To test the results of the experiment and simulation intuitively, the local scour depth at the spur dike head is sketched in Figure 6 and listed in Table 3. According to the data in Figure 6 and Table 3, we can see that with the increase in spur dike spacing, the shielding effect of the first spur dike is weakened. This conclusion is consistent with the previous experimentally obtained conclusion. Although there are some differences between the simulation results and the experimental results, the conclusions about the shielding effect of the first spur dike can thus be considered reliable. The calculation needs can be satisfied in terms of local scouring morphology and bed deformation characteristics. On the whole, the numerical calculation reasonably reflected the experimental conclusion. Both experimental and numerical results indicated that the maximum scour depth formed in the vicinity of the first spur dike head (x = 0, y = 12.5 cm for 2l and 3l spacing, and x = −40, y = 12.5 cm for 4l spacing). The maximum local scour depths were 11.45, 11.16, and 11.01 cm in the 3 experiments. The simulated local scour depths were 10.48, 10.12, and 11 cm, corresponding to 92%, 91%, and 100% of those observed in the experiments, respectively. The relative error of local scour depths of other spur dikes is within 30%, mainly because the experiment involved non-uniform sediment and the simulation involved uniform sediment. At the same time, due to the different riverbed deformations of spur dikes I and II, the water flow structure changed, and eventually changed the scouring patterns of spur dikes III and IV. In summary, the different local scouring depths of spur dikes in different locations were mainly due to the difference in the shielding effect of the first spur dike in each case, which differed because the flow field structure around the spur dikes changed as the spacing of the grouped spur dikes was varied.
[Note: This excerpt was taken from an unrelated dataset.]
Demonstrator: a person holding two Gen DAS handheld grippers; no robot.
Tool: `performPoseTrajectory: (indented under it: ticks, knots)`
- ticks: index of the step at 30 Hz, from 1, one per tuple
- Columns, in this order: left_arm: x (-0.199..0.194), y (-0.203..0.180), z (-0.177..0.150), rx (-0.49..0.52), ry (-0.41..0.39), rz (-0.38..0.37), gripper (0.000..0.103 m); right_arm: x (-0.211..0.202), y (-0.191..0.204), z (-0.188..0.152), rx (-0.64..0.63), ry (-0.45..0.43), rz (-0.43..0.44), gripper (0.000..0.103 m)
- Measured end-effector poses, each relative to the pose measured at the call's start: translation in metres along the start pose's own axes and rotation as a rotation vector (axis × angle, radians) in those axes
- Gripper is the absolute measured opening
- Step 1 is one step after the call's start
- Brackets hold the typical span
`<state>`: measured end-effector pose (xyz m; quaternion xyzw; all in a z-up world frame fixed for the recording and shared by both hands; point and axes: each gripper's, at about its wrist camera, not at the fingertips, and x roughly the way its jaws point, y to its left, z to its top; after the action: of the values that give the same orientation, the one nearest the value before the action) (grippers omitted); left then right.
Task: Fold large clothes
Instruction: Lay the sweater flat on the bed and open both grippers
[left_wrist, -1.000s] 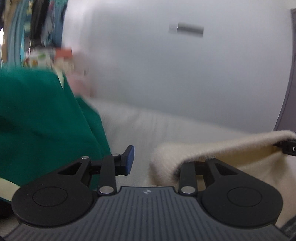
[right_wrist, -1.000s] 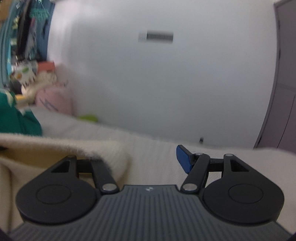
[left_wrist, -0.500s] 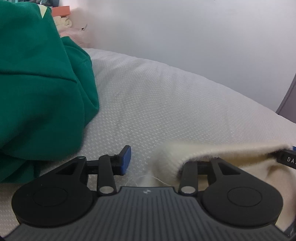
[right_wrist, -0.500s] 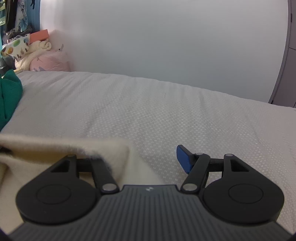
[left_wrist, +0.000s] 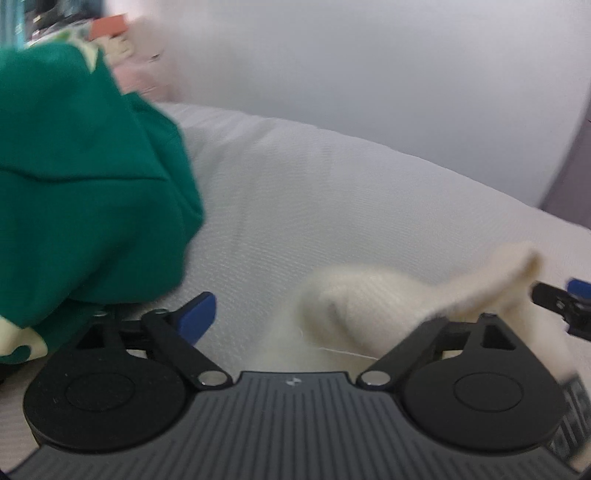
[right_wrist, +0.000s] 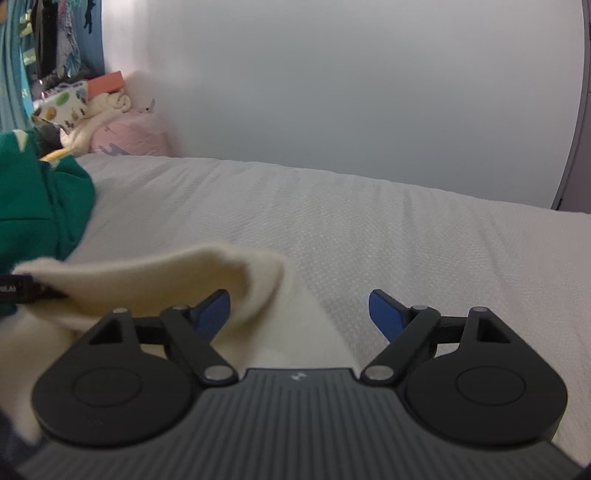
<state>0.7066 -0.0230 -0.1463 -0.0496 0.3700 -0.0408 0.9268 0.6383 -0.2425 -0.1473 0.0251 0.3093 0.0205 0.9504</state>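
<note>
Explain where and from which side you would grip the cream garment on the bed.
Grip the raised folded edge of the cream garment, coming from the near side, probably. That edge lifts off the bed as a thick lip, so one finger can slip under it; the rest lies flat.

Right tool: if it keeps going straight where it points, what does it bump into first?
Probably the white bed cover. The right tool, jaws opening, tilts down toward bare cover; the cream garment lies just left of that line, though depth is unclear.

Bed (right_wrist: 388, 229) with white textured cover carries everything. Cream fuzzy garment (right_wrist: 155, 280) lies on near side, top edge folded over. Green garment (left_wrist: 81, 206) heaped at left, just beside the cream one.
</note>
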Motion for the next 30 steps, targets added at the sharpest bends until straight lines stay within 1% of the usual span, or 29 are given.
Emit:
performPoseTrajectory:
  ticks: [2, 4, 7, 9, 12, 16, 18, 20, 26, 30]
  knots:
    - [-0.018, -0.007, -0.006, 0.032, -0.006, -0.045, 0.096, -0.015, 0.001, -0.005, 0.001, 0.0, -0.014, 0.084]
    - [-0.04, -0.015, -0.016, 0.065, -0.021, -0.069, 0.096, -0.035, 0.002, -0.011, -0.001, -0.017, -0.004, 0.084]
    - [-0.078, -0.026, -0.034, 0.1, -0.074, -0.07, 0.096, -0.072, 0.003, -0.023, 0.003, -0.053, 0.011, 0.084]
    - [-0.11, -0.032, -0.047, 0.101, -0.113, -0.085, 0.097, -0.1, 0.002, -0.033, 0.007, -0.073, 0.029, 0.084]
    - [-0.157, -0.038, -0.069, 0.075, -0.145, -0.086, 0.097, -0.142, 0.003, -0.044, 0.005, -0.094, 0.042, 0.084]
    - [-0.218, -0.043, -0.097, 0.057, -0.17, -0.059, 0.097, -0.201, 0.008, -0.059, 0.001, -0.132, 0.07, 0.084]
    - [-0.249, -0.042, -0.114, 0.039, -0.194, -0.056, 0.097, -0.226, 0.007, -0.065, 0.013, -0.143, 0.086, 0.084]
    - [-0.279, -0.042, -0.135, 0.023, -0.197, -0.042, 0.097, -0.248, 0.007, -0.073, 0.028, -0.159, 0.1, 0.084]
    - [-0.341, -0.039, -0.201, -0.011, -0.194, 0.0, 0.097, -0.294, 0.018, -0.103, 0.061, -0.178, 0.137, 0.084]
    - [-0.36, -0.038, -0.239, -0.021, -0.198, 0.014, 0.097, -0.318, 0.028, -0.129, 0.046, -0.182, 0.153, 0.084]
5.2. Flow Field Structure Analysis

The variation of the spacing of the spur dikes caused the change of the flow structure near them. Studying the changes in the flow field around a spur dike enables better analysis of the local scouring morphology. Numerical calculations were used to simulate the variation of the velocity field and streamlines, turbulent flow field, and shear stress on the fixed and moveable beds.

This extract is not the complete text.